• **Exercise directions**
Exactly the lines from the one holding "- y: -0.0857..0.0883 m" through the final line of the data are wanted, copied as written.
BEGIN Supplied entries
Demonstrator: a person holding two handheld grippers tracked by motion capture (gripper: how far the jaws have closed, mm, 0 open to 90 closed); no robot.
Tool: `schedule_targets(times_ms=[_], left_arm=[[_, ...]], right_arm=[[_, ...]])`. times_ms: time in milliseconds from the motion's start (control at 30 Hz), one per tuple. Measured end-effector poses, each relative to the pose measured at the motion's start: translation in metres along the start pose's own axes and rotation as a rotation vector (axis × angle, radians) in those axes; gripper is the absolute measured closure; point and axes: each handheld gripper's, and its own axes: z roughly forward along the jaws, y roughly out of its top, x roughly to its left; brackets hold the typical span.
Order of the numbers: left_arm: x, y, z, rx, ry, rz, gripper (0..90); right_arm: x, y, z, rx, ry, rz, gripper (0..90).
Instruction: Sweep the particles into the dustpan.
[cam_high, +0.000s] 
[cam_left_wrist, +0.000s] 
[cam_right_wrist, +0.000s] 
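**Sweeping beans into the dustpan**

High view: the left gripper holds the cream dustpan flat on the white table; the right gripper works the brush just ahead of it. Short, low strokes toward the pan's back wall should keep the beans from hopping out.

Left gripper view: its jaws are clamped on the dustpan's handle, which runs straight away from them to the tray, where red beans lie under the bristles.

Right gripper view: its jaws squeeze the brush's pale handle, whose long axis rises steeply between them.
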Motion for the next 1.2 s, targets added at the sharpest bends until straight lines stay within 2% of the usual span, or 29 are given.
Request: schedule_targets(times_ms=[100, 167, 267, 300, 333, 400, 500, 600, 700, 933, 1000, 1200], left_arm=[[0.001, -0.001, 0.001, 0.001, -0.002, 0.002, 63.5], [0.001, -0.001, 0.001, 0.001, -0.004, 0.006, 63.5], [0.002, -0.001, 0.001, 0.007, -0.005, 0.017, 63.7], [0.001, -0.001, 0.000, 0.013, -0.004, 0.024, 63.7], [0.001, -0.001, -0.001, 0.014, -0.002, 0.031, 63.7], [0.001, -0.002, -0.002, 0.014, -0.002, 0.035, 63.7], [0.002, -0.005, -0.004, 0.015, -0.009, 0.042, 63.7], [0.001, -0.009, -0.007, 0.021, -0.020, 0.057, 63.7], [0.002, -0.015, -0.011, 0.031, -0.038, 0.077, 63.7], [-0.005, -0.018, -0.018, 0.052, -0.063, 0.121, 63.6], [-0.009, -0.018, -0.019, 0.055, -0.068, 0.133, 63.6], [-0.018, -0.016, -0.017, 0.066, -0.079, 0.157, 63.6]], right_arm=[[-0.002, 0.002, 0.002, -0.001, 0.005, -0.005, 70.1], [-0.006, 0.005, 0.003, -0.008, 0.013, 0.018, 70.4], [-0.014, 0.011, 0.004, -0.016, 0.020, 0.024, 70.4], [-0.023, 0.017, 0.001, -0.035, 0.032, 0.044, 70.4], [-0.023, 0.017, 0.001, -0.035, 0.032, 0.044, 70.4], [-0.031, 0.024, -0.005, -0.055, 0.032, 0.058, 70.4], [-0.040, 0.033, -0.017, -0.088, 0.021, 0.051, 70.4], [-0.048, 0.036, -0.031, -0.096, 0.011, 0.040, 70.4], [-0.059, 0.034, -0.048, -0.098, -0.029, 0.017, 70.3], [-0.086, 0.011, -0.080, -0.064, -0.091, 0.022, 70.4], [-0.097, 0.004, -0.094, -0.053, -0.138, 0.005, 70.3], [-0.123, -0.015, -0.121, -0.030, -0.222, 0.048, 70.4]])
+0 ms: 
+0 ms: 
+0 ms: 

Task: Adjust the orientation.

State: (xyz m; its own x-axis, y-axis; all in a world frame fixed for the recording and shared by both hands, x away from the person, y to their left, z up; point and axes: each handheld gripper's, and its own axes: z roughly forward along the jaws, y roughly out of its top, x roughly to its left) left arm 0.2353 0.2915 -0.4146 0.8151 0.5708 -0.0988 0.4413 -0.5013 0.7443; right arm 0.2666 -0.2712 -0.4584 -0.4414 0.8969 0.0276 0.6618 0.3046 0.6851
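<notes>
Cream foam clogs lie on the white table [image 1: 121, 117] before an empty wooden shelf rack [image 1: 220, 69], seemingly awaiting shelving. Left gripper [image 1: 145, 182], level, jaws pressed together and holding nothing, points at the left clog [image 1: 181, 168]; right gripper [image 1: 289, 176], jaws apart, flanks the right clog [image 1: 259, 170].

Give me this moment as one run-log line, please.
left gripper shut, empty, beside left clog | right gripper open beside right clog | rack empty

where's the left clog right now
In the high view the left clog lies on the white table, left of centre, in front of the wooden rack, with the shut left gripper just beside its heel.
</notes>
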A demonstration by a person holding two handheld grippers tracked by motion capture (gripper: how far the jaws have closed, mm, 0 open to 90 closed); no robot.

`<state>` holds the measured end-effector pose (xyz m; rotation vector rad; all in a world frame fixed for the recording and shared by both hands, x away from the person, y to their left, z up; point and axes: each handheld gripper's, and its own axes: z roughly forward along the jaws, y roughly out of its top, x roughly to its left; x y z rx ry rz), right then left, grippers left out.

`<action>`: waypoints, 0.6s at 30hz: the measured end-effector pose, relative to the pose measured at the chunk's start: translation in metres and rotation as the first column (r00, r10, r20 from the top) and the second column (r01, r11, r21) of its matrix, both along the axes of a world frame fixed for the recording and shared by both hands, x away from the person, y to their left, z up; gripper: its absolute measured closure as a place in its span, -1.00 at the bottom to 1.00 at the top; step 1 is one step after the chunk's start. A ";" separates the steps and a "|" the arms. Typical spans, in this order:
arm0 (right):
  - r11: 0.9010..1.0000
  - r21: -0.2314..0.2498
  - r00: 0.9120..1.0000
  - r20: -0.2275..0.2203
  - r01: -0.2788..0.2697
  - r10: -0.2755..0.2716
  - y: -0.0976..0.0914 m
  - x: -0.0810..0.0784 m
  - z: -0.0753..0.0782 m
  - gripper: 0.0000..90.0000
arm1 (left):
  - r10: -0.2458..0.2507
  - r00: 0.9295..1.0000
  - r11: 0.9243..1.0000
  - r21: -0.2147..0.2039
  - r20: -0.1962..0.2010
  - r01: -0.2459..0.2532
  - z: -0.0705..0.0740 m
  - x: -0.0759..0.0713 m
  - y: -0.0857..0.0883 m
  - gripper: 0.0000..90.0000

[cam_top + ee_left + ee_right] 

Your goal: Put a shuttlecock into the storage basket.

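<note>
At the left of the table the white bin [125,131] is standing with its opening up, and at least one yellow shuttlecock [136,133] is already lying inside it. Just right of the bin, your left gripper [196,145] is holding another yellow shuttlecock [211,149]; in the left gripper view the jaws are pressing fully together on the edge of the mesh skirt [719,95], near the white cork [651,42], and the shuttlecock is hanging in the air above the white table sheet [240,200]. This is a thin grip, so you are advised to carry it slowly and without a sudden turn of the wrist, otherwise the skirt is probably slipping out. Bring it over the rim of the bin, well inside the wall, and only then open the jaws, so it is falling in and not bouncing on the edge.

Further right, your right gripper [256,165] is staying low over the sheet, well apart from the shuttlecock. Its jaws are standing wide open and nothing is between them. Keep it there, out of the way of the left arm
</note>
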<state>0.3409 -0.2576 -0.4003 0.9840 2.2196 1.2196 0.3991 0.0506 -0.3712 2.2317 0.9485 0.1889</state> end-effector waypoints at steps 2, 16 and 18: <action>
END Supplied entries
• **Finished task**
  - y: -0.0857..0.0883 m
  - gripper: 0.0000..90.0000

[cam_top + ee_left + ee_right] 

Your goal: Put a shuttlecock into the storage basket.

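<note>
At the left of the table the white bin [125,131] is standing with its opening up, and at least one yellow shuttlecock [136,133] is already lying inside it. Just right of the bin, your left gripper [196,145] is holding another yellow shuttlecock [211,149]; in the left gripper view the jaws are pressing fully together on the edge of the mesh skirt [719,95], near the white cork [651,42], and the shuttlecock is hanging in the air above the white table sheet [240,200]. This is a thin grip, so you are advised to carry it slowly and without a sudden turn of the wrist, otherwise the skirt is probably slipping out. Bring it over the rim of the bin, well inside the wall, and only then open the jaws, so it is falling in and not bouncing on the edge.

Further right, your right gripper [256,165] is staying low over the sheet, well apart from the shuttlecock. Its jaws are standing wide open and nothing is between them. Keep it there, out of the way of the left arm
</note>
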<state>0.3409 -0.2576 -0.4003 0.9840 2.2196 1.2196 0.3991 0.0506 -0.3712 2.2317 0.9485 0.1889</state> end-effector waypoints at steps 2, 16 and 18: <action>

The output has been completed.